C-arms are mobile x-ray imaging devices frequently used in the operating room (OR). Their maneuverability enables surgeons to acquire images in different angles, and potentially recover three dimensional structures of anatomy. In particular, C-arms can be used for tomographic reconstruction that resembles CT. This use, however, is limited due to multiple factors, including hardware cost and physical constraints on the scan protocol.

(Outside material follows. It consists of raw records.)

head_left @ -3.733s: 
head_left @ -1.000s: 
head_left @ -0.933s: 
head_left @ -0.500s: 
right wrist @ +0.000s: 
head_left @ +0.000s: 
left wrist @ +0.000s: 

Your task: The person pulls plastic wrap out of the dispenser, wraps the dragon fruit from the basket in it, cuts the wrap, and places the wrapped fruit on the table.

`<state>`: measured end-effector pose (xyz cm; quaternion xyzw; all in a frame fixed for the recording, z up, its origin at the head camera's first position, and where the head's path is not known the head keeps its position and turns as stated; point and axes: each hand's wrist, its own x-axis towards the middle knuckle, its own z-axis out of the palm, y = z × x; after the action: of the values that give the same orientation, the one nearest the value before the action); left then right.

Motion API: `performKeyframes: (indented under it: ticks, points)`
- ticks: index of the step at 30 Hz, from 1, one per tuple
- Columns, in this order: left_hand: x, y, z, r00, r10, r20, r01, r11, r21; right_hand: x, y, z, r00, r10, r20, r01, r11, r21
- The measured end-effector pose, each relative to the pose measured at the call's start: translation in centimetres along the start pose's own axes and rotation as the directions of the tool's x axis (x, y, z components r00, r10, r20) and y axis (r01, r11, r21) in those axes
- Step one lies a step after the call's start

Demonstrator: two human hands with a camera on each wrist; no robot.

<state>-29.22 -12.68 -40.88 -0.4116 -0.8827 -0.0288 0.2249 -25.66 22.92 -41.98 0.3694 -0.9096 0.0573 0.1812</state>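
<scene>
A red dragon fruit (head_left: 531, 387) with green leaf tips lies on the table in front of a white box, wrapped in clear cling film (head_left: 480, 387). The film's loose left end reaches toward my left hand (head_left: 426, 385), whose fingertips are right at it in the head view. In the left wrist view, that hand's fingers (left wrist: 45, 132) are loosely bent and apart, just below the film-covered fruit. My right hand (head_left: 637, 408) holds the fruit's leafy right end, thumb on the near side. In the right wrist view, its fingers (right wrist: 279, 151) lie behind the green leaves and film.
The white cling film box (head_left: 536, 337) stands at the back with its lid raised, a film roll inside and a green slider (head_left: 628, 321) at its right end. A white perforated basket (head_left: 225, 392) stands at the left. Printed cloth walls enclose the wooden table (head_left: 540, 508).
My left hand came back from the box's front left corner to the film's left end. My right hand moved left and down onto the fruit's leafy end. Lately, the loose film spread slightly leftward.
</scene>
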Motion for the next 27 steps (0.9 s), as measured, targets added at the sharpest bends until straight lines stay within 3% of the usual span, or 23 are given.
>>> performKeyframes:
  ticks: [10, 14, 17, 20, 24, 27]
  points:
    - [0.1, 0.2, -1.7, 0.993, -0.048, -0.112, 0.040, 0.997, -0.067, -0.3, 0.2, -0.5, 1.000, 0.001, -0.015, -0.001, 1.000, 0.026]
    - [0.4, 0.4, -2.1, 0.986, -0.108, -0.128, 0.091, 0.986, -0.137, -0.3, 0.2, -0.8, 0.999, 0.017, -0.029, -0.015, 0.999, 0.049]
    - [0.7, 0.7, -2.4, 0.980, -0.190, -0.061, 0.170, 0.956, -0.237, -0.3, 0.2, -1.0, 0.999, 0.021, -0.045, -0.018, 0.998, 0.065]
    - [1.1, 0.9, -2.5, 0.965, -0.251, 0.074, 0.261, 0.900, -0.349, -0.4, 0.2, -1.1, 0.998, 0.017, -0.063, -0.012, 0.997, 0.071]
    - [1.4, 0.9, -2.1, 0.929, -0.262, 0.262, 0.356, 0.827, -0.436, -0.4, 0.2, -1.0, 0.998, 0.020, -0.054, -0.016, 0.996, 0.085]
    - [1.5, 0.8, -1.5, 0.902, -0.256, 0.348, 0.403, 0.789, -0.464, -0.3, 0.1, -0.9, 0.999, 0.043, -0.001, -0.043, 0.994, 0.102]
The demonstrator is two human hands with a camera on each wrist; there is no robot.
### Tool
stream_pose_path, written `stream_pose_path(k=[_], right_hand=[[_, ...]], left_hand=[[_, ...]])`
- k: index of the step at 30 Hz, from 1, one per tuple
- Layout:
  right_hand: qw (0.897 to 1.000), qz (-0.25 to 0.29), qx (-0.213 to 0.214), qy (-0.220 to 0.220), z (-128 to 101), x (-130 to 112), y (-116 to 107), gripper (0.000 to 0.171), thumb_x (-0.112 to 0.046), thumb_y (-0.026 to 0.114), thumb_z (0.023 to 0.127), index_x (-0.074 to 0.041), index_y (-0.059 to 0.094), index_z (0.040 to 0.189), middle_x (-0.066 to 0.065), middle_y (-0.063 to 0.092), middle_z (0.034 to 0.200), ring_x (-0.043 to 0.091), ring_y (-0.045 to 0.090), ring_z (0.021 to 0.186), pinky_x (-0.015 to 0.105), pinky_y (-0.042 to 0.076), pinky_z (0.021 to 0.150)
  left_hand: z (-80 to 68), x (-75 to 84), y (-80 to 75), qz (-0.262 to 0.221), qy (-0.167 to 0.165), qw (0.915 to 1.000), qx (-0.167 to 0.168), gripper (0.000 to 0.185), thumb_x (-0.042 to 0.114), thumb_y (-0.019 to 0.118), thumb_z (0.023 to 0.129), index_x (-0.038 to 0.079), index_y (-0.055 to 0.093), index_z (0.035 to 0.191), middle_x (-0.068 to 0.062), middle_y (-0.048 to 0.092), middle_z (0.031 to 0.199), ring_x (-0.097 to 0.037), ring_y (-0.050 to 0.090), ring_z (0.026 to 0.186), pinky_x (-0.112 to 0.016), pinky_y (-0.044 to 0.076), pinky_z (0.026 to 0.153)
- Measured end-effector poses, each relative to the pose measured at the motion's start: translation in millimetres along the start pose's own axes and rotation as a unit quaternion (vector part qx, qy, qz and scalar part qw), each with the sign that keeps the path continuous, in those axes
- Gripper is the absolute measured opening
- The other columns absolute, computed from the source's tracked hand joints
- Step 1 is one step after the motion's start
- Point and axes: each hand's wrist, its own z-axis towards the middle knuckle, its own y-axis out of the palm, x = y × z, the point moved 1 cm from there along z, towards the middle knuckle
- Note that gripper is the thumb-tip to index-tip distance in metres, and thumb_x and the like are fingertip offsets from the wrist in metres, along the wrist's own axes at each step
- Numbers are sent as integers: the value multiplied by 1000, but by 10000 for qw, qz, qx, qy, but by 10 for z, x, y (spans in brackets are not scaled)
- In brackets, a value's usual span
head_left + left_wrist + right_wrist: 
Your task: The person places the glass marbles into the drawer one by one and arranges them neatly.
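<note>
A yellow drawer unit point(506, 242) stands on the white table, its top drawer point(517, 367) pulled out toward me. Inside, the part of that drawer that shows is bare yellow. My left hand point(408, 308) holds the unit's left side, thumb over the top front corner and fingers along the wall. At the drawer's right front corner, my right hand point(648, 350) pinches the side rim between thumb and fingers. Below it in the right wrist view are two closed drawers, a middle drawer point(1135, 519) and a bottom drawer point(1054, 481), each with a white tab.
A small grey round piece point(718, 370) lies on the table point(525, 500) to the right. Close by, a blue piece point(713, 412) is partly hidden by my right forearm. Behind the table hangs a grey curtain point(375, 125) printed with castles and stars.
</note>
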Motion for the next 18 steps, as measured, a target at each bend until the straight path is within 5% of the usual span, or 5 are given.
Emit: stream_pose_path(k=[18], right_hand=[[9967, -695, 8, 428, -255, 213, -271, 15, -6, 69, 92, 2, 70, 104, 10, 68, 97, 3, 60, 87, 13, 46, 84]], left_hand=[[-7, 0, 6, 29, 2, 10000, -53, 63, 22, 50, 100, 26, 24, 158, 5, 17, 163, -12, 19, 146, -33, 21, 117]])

In this talk, I present an emerging methodology of fusing intra-operative x-rays with pre-operative anatomical data, which may be based on a patient-specific CT scan or on statistical anatomical models, to compensate for information loss due to the scan constraints. The reconstructed images cover the range between a “best guess” of the 3D structure, a complete cone-beam reconstruction, and a fused volume that’s part one and part the other. Importantly, the method allows us to significantly improve the reconstruction from the observed x-ray images while not losing information in the gap between the x-rays and the prior model.
As a result, we can perform plausible reconstructions using a relatively low-end, ubiquitous C-arm rather than the high-end systems which are currently in clinical use.
The talk surveys various concepts and elements used in the implementation of the method, including image registration, volumetric modeling, visualization algorithms, and calibration of x-ray systems, all required in the final goal which we name “hybrid reconstruction.”
Main collaborators who contributed to this research include: Gouthami Chintalapani, Lotta Ellingsen, Junghoon Lee, Prof. Jerry Prince, Krishna Ramampurthi, and Prof. Russell H. Taylor.